The airplane was on final approach when the tower controller requested a go-around for traffic separation. The flight crew executed the go-around. The first officer, who was flying the airplane remarked the airplane was not flying right. Cabin attendants reported a problem with the left flaps. An off-duty captain riding in the cockpit investigated and reported the left outboard foreflap was broken and hanging loose. The Captain took control and made an uneventful landing. Examination of the failed flap assembly found that the nuts were missing on the two aft bolts which hold the inboard sequencing carriage to the foreflap attach lug, and the two forward bolts were fractured.
NTSB factual narrative text:
On September 8, 1993, at 1740 central daylight time, a Boeing 737-300, N350SW, operated by Southwest Airlines, Inc., as revenue flight 282, sustained an in-flight structural failure of the left outboard flap assembly, while on approach to the Lambert-St. Louis International Airport, St. Louis, Missouri. There were no injuries to the 5 crewmembers or 139 passengers aboard the airplane. The flight, conducted under 14 CFR Part 121, originated at Kansas City, Missouri. An IFR flight plan was filed, and visual meteorological conditions prevailed at the time.

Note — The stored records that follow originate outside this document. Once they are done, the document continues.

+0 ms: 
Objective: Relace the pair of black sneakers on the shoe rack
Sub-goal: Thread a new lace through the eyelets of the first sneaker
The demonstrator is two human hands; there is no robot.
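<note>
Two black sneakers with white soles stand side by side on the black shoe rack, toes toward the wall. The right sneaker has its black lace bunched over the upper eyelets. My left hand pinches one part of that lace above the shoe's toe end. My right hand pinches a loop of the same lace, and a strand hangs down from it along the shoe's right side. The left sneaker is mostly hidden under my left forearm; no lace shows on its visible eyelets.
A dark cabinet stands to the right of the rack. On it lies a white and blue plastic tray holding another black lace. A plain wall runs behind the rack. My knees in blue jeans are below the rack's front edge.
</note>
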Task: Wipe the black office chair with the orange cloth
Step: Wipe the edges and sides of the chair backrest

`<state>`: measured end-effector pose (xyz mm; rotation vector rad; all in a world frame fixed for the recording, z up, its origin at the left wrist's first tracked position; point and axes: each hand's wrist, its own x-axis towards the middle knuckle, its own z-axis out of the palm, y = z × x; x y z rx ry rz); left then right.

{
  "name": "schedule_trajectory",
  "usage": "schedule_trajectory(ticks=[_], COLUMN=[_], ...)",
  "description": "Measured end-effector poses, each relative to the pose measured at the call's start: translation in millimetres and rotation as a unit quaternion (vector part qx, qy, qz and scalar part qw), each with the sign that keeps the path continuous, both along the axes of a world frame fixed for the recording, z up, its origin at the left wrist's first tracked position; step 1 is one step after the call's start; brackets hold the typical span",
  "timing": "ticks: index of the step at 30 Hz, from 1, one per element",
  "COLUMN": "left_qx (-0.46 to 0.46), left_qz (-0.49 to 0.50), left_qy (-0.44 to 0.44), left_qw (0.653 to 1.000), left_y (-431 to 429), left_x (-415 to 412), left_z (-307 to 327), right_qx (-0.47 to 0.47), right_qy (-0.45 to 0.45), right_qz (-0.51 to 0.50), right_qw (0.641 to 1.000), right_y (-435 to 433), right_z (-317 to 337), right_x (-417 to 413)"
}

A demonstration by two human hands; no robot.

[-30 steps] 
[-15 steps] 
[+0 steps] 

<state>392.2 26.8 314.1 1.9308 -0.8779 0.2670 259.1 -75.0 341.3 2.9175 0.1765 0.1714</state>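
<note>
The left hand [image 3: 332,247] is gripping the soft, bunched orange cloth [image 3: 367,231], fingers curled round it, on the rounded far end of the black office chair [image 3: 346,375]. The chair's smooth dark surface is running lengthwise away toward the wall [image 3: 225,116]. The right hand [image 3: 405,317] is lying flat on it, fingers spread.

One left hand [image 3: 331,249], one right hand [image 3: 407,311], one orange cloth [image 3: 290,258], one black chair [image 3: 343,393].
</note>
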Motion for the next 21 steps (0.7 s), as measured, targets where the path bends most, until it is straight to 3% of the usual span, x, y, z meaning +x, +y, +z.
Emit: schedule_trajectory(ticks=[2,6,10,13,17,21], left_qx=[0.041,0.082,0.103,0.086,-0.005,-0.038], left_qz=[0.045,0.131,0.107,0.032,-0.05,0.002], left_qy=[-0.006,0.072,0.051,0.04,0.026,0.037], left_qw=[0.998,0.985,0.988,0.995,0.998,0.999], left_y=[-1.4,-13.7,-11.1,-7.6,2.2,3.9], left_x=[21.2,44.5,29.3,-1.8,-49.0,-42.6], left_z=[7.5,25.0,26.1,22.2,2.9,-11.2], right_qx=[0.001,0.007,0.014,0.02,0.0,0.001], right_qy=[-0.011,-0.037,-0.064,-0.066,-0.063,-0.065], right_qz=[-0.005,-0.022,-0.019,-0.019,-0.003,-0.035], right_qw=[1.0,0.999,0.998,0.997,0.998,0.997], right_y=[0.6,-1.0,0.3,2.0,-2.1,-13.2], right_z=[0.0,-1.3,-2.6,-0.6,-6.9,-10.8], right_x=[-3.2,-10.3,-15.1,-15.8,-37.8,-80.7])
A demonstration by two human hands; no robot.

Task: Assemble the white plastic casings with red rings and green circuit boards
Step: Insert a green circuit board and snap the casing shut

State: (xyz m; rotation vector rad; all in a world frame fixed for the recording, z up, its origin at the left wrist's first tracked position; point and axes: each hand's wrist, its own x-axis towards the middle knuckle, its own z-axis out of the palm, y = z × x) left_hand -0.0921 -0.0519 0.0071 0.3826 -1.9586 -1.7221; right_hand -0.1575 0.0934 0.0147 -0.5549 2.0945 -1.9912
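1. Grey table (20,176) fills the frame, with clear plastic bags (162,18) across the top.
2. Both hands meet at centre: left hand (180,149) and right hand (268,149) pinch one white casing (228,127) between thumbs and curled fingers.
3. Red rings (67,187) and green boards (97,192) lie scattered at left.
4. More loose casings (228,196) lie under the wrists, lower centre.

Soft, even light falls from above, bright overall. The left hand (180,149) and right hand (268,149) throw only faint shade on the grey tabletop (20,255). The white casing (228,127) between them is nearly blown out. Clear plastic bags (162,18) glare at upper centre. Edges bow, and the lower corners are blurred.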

The airplane was on final approach to runway 12R when the controller requested a go-around for traffic separation. The first officer was the pilot flying. The first officer stated in an interview the go-around was normal until he called for flaps 1 about 500 feet. He said the airplane had a rolling tendency to the left, and required a lot of right aileron. The cockpit crew received notification from the cabin attendants that there was a problem with the flaps on the left side. The Captain sent a Southwest Airlines Captain who was riding in the cockpit observers seat to the cabin to investigate. He reported pieces of the outboard flap were hanging loose.
The Captain took control of the airplane and extended the flaps to 5. He made an uneventful landing and taxied to the gate. Inspection of the airplane was conducted by Federal Aviation Administration Inspectors who reported the left outboard foreflap was broken into two pieces and had damaged two sections of spoiler. The two forward bolts which hold the inboard sequencing carriage to the foreflap attach lug were fractured, and the two aft bolts were missing their nuts.
The left outboard flap assembly was removed and sent to the NTSB Materials Laboratory for examination. A copy of the report of the examination of the flap assembly is appended.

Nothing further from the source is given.